Faculty Council President Jennifer Alexander announced the symbolic vote to the City Colleges board of trustees Thursday at a regular meeting, and then she and a group of about 20 colleagues walked a corresponding resolution to Emanuel’s City Hall office. Emanuel appoints Hyman and the trustees, who oversee a system of seven main campuses and roughly 100,000 students.

Perhaps the biggest gripe among faculty: A lack of communication by Hyman, and a tendency toward what they call heavy-handedness.

Instructors said they have asked Hyman to hold a system-wide town hall meeting for faculty and students, but she has refused.

Alexander said the faculty are upset that Hyman’s administration has made a number of significant changes without talking to students and professors. The two most problematic changes, according to faculty, were the consolidation of programs into particular campuses, and the halting of registration a week before classes began, which stopped many students from signing up.

Faculty members are also upset about tuition hikes that they say disproportionately affect international students and part-time students.

These changes make the City Colleges harder to access, said Jenny Armendarez, head of the Harold Washington Faculty Council. “We see ourselves as the ‘people’s college’ and yet the actions taken are counter to that,” Armendarez said.

Trustees seemed to shrug off the resolution. After the meeting, board Chairman Charles Middleton issued a statement saying that the board is “impressed with the significant accomplishments demonstrated by . . . Hyman.”

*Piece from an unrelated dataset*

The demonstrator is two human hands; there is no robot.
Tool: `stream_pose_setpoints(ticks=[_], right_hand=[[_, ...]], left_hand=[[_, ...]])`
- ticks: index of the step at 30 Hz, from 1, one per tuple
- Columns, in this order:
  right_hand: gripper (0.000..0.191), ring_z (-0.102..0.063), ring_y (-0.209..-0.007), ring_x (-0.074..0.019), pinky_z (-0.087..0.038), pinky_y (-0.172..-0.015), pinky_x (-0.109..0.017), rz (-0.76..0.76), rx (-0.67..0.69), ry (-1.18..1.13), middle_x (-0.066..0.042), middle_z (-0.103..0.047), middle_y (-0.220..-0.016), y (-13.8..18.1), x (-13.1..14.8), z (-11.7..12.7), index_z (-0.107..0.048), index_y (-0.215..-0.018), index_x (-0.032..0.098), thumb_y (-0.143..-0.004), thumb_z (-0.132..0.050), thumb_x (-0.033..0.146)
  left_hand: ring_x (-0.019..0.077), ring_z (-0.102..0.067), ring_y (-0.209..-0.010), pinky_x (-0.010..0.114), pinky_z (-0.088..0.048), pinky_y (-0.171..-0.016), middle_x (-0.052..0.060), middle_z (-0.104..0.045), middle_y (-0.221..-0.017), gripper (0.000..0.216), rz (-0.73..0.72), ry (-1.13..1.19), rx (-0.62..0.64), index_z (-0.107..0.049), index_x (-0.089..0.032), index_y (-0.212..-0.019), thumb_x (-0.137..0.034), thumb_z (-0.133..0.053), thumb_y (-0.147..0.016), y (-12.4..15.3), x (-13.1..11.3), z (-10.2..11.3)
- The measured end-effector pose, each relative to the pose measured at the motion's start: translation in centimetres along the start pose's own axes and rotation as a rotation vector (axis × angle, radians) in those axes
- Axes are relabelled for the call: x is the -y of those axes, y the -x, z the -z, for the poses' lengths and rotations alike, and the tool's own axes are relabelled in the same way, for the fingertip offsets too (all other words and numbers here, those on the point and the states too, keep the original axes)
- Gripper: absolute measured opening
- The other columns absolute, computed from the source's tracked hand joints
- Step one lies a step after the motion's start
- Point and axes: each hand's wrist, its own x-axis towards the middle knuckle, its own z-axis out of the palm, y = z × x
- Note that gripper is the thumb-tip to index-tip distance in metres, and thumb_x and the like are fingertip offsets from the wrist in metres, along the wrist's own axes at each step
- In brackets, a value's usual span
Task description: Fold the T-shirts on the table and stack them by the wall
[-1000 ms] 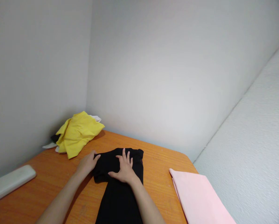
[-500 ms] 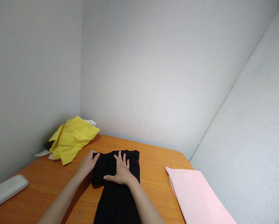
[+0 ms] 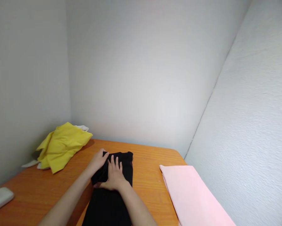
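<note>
A black garment, seemingly a pair of trousers (image 3: 107, 204), lies lengthwise on the wooden table, its far end bunched with what looks like a gathered waistband. My left hand (image 3: 98, 161) pinches the far left corner between thumb and fingers, lifting that edge a little inward. Flat on the cloth rests my right hand (image 3: 113, 176), fingers spread and pointing away from me, thumb stretched left near the garment's left edge. The near end of the garment runs out of the bottom of the view.
Folded pink cloth (image 3: 192, 194) lies at the table's right side. At the back left a crumpled yellow cloth (image 3: 64, 144) sits over white and dark pieces. A white oblong object (image 3: 0, 199) is at the left edge. Walls enclose the orange-brown table (image 3: 150, 182).
My left hand has drawn the garment's left part inward to the right, so the wide flap at the left is now narrower. The right hand stays spread on it. The view has shifted slightly.
</note>
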Motion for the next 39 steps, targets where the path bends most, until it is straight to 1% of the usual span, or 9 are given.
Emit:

City Colleges officials, apparently well-aware what the faculty council was up to, padded the public participation section of the meeting with about a dozen people who came with the express purpose of singing the praises of Hyman and her system-wide initiatives.  Speakers included U.S. Rep. Bobby Rush (D-Ill.) who said he left the hospital bedside of his wife to talk in support of Hyman.

“I know her narrative, I know her heart and I know her story,” he said. “That she has raised the graduation rate in this city is phenomenal.”

Kevin Doinggyun Woo, a student from Korea, said the vice chancellor asked him to come to the meeting to speak in support of the tuition hike, which drew some chuckles from the crowd.